- Parent: Talia Einhorn

= Yisrael Einhorn =

Israeli political advisor

Srulik Einhorn, also known as Yisrael Einhorn, is an advisor to Serbian president Aleksandar Vučić. He previously served as a senior advisor to Israeli prime minister Benjamin Netanyahu and is a fugitive, wanted for arrest by the Israeli police for the 2024 Israeli secret document leak scandal and the Qatari connection affair.

== Biography ==
He was the co-founder of Allenby Concept House and worked with Heineken and SodaStream. Einhorn advised Netanyahu in five election campaigns, from 2019 until 2022.

Einhorn was living in Belgrade, Serbia for approximately a year, as of July 2025.

He has served as an advisor to Serbian president Aleksandar Vučić since approximately 2020.

== Legal issues ==
Einhorn ran Perception Media alongside Jonatan Urich. They worked on a pro-Qatar media campaign in the lead up to the 2022 FIFA World Cup, where Einhorn created talking points to be used and passed them along to Eli Feldstein, who sent them to Urich; Urich did not disclose the original source. Previous attempts were made to depose Einhorn in Serbia over his involvement in the Qatari connection affair, though they were unsuccessful, with Einhorn attempting to negotiate a deal with the State Attorney where he would not be arrested on his return to Israel. Einhorn requested that he be questioned in Serbia, which the State Attorney initially refused, instead seeking to arrest or extradite him. Einhorn was reluctant to travel to Israel, so Serbian and Israeli authorities coordinated to approve an "overseas deposition" for him.

Einhorn, Urich and Ofer Golan were indicted in February 2025 over charges of witness tampering, where they allegedly made plans to harass Shlomo Filber, a key witness in Netanyahu's corruption trial, called Case 4000.

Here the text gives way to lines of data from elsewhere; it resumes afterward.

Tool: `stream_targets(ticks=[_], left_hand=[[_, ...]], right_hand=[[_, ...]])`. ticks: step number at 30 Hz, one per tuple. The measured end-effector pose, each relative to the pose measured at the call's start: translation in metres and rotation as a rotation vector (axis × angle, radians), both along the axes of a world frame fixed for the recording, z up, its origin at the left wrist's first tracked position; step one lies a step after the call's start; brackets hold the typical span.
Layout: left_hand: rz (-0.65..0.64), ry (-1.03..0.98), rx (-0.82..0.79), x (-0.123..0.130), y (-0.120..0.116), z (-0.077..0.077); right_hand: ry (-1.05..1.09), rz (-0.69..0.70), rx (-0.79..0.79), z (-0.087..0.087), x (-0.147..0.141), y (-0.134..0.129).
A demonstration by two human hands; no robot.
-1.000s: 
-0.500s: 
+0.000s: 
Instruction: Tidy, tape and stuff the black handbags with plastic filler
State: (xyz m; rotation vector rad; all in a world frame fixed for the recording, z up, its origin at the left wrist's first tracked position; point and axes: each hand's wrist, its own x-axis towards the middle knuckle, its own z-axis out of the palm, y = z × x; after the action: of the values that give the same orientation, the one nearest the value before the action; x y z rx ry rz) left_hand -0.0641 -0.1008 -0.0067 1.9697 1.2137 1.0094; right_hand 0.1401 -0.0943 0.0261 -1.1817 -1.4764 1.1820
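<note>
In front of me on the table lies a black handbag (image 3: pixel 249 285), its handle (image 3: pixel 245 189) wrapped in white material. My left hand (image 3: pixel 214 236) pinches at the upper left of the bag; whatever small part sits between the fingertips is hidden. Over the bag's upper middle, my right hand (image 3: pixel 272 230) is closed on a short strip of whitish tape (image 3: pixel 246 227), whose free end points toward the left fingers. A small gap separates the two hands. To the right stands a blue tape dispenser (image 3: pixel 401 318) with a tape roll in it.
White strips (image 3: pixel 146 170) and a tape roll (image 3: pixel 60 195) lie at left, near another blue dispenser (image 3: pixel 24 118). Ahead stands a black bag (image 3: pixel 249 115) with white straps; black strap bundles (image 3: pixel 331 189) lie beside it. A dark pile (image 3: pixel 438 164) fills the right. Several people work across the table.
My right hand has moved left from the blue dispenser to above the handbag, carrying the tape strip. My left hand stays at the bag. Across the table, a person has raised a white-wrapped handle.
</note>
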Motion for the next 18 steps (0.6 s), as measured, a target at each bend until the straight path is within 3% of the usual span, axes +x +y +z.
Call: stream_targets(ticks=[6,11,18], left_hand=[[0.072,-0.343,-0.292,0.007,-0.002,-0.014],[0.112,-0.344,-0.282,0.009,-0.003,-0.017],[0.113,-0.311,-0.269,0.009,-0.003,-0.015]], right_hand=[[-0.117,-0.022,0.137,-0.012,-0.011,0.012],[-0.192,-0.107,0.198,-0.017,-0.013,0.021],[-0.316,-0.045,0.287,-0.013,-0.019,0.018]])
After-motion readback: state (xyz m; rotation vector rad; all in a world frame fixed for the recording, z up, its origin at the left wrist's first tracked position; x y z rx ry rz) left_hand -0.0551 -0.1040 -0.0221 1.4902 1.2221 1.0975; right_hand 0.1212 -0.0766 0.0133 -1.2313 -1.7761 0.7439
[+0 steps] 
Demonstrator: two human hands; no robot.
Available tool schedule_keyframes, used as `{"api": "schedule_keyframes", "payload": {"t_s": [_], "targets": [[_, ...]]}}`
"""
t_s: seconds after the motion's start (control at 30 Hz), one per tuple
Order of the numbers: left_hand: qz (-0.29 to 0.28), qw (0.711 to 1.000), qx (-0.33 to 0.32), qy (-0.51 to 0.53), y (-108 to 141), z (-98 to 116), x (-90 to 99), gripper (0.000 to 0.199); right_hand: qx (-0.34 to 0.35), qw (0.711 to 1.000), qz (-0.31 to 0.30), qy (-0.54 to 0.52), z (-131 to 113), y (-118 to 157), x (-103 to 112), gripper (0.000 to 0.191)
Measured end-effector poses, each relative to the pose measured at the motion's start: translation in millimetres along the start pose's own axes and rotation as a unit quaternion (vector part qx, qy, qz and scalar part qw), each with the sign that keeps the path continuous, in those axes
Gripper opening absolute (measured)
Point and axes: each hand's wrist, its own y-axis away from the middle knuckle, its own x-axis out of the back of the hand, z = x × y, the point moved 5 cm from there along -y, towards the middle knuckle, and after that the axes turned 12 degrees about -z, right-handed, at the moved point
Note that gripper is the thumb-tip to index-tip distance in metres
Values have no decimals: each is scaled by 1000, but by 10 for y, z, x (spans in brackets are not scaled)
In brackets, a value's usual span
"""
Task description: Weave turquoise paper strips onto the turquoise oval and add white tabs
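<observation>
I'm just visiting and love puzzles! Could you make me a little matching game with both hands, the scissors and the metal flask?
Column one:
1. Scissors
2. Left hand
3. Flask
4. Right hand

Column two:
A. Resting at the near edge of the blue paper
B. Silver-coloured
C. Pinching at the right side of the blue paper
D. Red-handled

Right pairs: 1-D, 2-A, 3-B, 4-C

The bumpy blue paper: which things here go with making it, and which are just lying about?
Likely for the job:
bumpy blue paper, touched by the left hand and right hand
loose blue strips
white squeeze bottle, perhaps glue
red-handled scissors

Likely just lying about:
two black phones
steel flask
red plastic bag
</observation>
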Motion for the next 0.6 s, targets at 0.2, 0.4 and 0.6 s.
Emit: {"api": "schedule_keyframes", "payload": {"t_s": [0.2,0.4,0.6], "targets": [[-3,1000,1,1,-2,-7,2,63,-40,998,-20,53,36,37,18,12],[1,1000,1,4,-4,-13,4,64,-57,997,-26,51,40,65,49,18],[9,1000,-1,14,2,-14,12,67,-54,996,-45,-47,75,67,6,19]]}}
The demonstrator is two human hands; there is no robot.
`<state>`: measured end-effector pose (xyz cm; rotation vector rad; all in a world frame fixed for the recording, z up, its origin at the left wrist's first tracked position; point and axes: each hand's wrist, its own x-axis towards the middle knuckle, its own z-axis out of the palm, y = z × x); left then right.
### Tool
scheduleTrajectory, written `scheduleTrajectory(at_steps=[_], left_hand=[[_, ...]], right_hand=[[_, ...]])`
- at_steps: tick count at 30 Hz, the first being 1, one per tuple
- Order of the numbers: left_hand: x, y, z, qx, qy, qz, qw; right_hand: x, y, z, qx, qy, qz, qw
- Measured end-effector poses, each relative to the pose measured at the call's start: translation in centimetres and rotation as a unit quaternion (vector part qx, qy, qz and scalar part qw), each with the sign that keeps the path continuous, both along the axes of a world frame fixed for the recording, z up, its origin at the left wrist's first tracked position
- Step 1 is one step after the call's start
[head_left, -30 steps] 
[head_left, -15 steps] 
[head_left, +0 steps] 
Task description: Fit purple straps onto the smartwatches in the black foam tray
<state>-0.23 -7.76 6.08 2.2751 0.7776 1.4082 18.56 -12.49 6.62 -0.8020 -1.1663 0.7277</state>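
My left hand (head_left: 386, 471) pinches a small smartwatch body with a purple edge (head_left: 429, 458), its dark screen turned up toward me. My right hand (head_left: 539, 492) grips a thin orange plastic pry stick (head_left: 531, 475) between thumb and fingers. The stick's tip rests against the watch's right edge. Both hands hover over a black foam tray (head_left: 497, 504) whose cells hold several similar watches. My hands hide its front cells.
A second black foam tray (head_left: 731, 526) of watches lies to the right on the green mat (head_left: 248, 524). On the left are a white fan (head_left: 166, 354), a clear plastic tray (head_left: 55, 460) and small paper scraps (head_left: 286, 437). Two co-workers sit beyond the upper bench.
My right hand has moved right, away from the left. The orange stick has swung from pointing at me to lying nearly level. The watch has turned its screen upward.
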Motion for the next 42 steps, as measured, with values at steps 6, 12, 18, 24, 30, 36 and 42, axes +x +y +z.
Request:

He is also closely involved in the 2024 Israeli secret document leak scandal, where Urich and Feldstein obtained classified information (which was originally leaked by Ari Rosenfeld, an IDF reserve officer), and gave it to Einhorn, though he was not authorized to receive it.

Einhorn was interrogated in July 2025 by the Serbian Justice Ministry, with two members of the Unit of International Crime Investigations from the Israeli police
(Shlomo Meshulam and Gil Rachlin) also present, regarding Einhorn's involvement in the 2024 Israeli secret document leak scandal, as well as the Qatari connection affair. As of January 2026, the Israeli police considers Einhorn a fugitive from justice with an outstanding arrest warrant.

The office of the State Attorney indicated in mid-April 2026 that it was not able to extradite Einhorn. The following month, attorney general Gali Baharav-Miara informed the court that the witness intimidation case was suspended, as Einhorn could not be extradited.